With the API routes now registered for each project dynamically a router can send the data to/from the right database:


class ProjectDBRouter:

    external_models = {

        "datapoint",

    }

    def db_for_read(self, model, **hints):

        if hasattr(model, "is_external") and model.is_external \

            and hasattr(model, 'project'):

            if "test" in sys.argv:

                return "test_prj_" + model.project

            return "prj_" + model.project

        return None

    def db_for_write(self, model, **hints):

        if hasattr(model, "is_external") and model.is_external \

            and hasattr(model, 'project'):

            if "test" in sys.argv:

                return "test_prj_" + model.project

            return "prj_" + model.project

        return None

    def allow_relation(self, obj1, obj2, **hints):

        return None

    def allow_migrate(self, db, app_label, model_name=None, **hints):

        # if there are hints, we can possibly use these directly

        if "target_db" in hints:

            return db == hints["target_db"]

        if "is_external" in hints and hints["is_external"]:

            if db == "default":

                return False

            if "is_test_data" in hints and hints["is_test_data"]:

                return True

        # the default database only accepts internal models or migrations

        # that are not model specific

        if db == "default":

            return model_name is None or model_name not in self.external_models

        # the project databases only accept migrations for the external models

        # if it is a test database

        if model_name is not None and model_name in self.external_models:

            return db[0:8] == "test_prj"

        # none of the other checks caught something, so better safe than sorry

        return False

However for tests it was a bit more complicated getting them working right. Usually we’d use fixtures to load test data to have a known state before running a test, but this proved impossible.
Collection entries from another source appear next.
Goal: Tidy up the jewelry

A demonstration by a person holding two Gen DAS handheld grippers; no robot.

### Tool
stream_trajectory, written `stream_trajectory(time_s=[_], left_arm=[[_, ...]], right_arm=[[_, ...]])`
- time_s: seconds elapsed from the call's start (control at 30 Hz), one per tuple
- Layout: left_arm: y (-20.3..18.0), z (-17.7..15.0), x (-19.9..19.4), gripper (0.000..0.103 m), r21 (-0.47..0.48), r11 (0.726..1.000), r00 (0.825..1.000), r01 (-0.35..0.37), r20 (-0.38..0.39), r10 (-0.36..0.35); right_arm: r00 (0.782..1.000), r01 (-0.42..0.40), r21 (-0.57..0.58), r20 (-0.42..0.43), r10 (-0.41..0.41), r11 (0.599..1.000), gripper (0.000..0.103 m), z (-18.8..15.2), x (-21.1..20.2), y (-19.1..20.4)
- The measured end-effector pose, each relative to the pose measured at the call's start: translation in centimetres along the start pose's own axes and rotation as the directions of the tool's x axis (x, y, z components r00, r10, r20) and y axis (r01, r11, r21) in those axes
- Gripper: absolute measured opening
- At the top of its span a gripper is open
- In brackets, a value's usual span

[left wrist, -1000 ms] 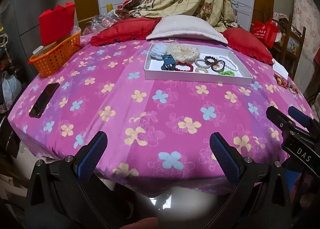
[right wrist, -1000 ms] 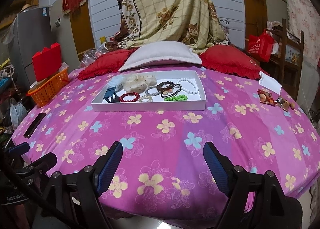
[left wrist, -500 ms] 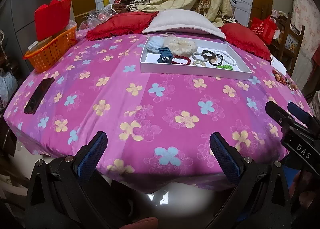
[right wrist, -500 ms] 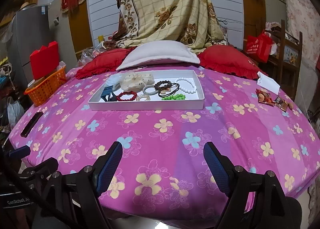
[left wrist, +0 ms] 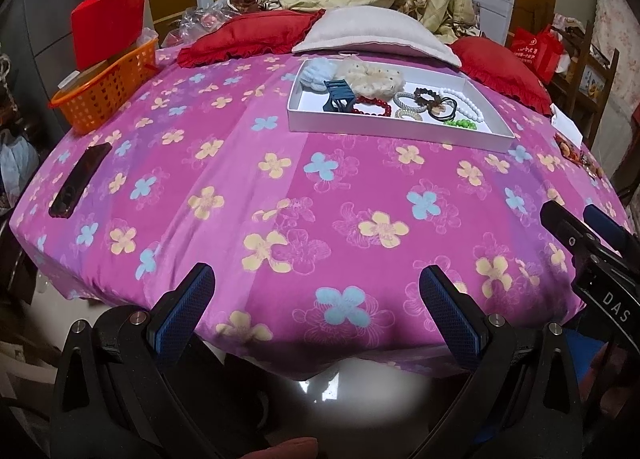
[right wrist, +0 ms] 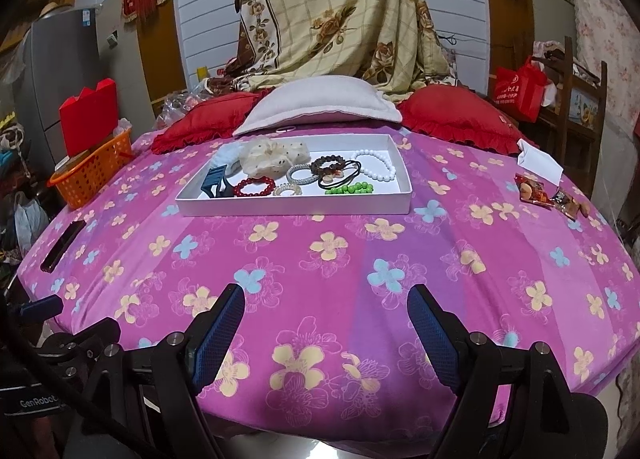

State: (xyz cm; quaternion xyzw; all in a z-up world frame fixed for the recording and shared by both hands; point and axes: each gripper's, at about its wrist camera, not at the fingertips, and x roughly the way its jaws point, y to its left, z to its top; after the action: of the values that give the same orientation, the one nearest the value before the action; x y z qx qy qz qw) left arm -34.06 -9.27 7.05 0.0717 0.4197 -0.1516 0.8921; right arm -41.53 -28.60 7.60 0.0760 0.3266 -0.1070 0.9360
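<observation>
A white tray (left wrist: 400, 131) (right wrist: 296, 207) lies far back on the pink flowered bedspread. In it are a blue hair claw (right wrist: 216, 183), a red bead bracelet (right wrist: 254, 186), a white bead bracelet (right wrist: 376, 167), green beads (right wrist: 352, 189), dark hair ties (right wrist: 340, 173) and cream and pale blue scrunchies (right wrist: 272, 155). My left gripper (left wrist: 316, 291) hangs open over the bed's near edge, nothing between its fingers. My right gripper (right wrist: 326, 311) is open too, well short of the tray, and shows at the right of the left wrist view (left wrist: 588, 227).
An orange basket (left wrist: 108, 87) with a red box stands at the left edge, a dark phone (left wrist: 78, 179) lies on the left. Red and white pillows (right wrist: 320, 103) sit behind the tray. Snack packets (right wrist: 548, 195) and white paper (right wrist: 540, 163) lie at right.
The left wrist view has shifted slightly, so the bed and tray sit a little higher and farther left. The right gripper has stayed put. Both grippers stay open.
</observation>
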Motion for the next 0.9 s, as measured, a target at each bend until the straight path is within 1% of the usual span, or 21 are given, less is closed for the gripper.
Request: stream_trajectory(time_s=[0.9], left_arm=[[0.1,-0.2,1.0,0.102,0.0,1.0,1.0,-0.013,-0.014,0.013]], right_arm=[[1.0,-0.008,0.0,-0.024,0.008,1.0,0.083,-0.5,1.2,0.0]])
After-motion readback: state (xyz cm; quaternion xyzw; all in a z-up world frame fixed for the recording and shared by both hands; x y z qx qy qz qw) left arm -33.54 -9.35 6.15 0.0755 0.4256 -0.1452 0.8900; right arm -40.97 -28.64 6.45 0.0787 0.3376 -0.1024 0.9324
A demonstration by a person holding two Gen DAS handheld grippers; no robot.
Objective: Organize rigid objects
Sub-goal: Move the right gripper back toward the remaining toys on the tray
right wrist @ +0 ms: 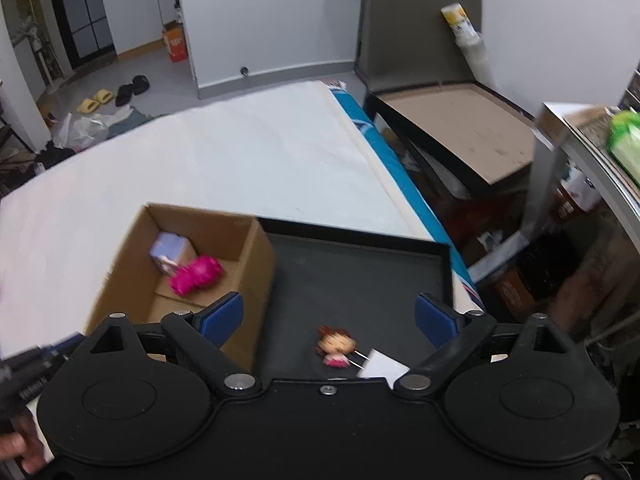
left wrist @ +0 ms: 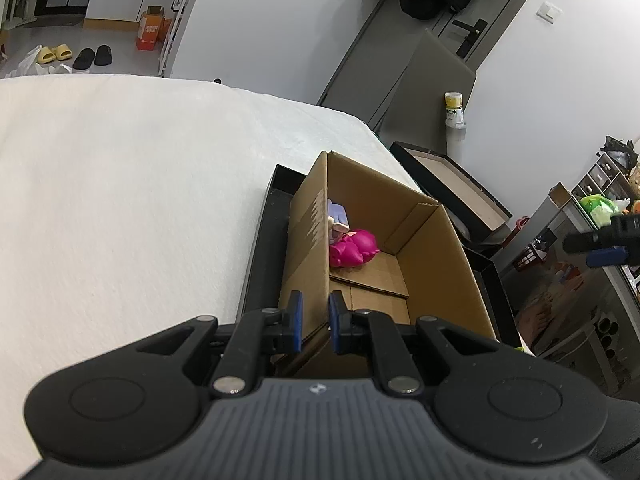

Instead we use migrations to create the models and populate the tables while relying on the router to make sure the migrations are only allowed for the right circumstances (internal vs. external and production vs. testing).


class Migration(migrations.Migration):

    

    dependencies = [

        ('some_app', 'some_migration'),

    ]

    operations = [

        migrations.CreateModel(

            name='DataPoint',

            fields=[

                ('id', models.AutoField(auto_created=True, primary_key=True, serialize=False, verbose_name='ID')),

                ('name', models.CharField(max_length=255, unique=True)),

            ],

            options={

                'db_table': 'data_point',

                'managed': True,

            },

        ),

    ]

DATA = (

    (1, "data_point_name"),

)

def add_test_data(apps, schema_editor):

    model_class = get_data_point_class("name_of_project")

    for row in DATA:

        data_point = model_class()

        # ordinarily we'd like to set a specific ID for known behaviour, but then

        # the query turns from INSERT into UPDATE, which fails since the instance

        # doesn't exist yet

        # data_point.id = row[0]

        data_point.name = row[1]

        data_point.save()

class Migration(migrations.Migration):

    dependencies = [

        ('some_app', 'the_previous_migration_creating_the_models'),

    ]

    operations = [

        migrations.RunPython(add_test_data, hints={

            "is_external": True,

            "is_test_data": True,

            "target_db": "test_prj_name_of_project",

        })

    ]

Finally with all in place, the tests are fairly simple:


class ProjectAPITests(TestCase):

    fixtures = [

        "test_data_projects.json",

        "test_data_users.json",

    ]

    multi_db = True

    def test_get_project_view_structure(self):

        self.client.logout()

        self.client.login(username="some_user", password="some_password")

        expected = {

            "id": 1,

            "name": "data_point_name",

        }

        response = self.client.get("/api/v1/name_of_project/data_point/1/?format=json")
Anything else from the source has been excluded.